Further, in the first embodiment, it is assumed that the high stability clock oscillator 8 is provided and the transmission / reception frequency switching timing is within one hop. However, as shown in FIG. 4, the high stability clock of the first embodiment is used. When the stability oscillator 15 having lower accuracy than the oscillator 8 is used, the transmission / reception switching timing may be one hop or more.
That is, according to the second embodiment, in such a case, as shown in FIG. 5, by waiting for a frequency with a period three times the time timing held on the receiving side, transmission / reception of 1 hop or more is possible. Even if the timing is shifted, FH can be captured at high speed. In FIG. 5, the reception standby channel is changed to “1”, “6”, “7”, “8”,... Until the capture pattern is detected, and the capture pattern is detected at time “6”. The case where it was possible is shown.
Further, as shown in FIG. 6, FH can be captured at high speed even when the timing on the receiving side has advanced by two or more hops. In FIG. 6, the reception standby channel is changed to “1”, “2”, “3”,... Until the capture pattern is detected, and the case where the capture pattern can be detected at the time “1”. Show.
[0020]
Embodiment 3 FIG.
Embodiment 1 described above shows an example in an FH radio, but as shown in FIG. 7, it can also be applied to a radio of DS (direct spreading) and one FH HYB (hybrid) system. An effect is obtained.
FIG. 7 is a block diagram showing a spread spectrum communication apparatus according to the third embodiment applied to a DS (direct spread) -one FH HYB radio.
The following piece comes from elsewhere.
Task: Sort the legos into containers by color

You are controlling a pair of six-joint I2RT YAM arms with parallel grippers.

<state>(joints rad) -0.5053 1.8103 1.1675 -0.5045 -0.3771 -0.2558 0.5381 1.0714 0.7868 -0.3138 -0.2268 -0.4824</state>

In FIG. 7, the same parts as those of the first embodiment shown in FIG. As a new code, a DS (direct spreading) despreading circuit 16 is provided between the mixer 3 and the IF filter 4 and performs despreading on the output of the mixer 3 using a pseudo-noise signal. A pseudo noise (PN) phase detection circuit for detecting a phase shift in transmission / reception of a pseudo noise (PN) signal from the output of the diffusion despreading circuit 16, 19 is a peak detection of the pseudo noise signal based on the output of the direct diffusion despreading circuit 16. A DMF (Digital Matched Filter) 17 for controlling the phase shift of the pseudo noise signal based on the outputs of the digital matched filter 19 and the pseudo noise phase detection circuit 18, and a control signal for controlling the pseudo noise phase of transmission and reception A VCXO (voltage controlled oscillator) 20 for outputting a pseudo-noise signal controlled based on an output from the voltage controlled oscillator 17, the direct diffusion despreading circuit 1. Is a DS (Direct Sequence) pattern generator for outputting to.
[0021]
In the configuration shown in FIG. 7, the DS (direct diffusion) despreading circuit 16 performs despreading using the PN signal generated by the DS pattern generation circuit 20. A DMF (digital matched filter) 19 instantaneously detects the peak of the PN signal. The PN phase detection circuit 18 detects a phase shift in transmission / reception of the PN signal. The VCX0 (voltage controlled oscillator) 17 controls the phase shift of the PN signal and controls the PN phase of transmission / reception.
[0022]
Therefore, according to the third embodiment, the output subjected to the despreading by the direct diffusion despreading circuit 16 is given to the IF filter 4, and thereafter, the same operation as in the first embodiment is performed. , DS (direct diffusion) -FH HYB (hybrid) type radio can be applied, and the same effect as in the first embodiment can be obtained.
[0023]
Embodiment 4 FIG.
Although the third embodiment described above includes the high stability clock oscillator 8 and the frequency switching timing of transmission / reception is assumed to be within one hop, as in the second embodiment, as shown in FIG. When the stability oscillator 15 having a lower accuracy than the high stability clock oscillator 8 of the third embodiment is used, the transmission / reception switching timing may be one hop or more, and DS (direct spreading) one FH HYB (hybrid) The same effect as that of the second embodiment can be obtained even in the wireless system.
[0024]
Embodiment 5 FIG.
In Embodiment 1 described above, the transmission timing and the reception timing are detected by detecting a transmission frame pattern. However, as another method, the configuration shown in FIG. 9 can be adopted. .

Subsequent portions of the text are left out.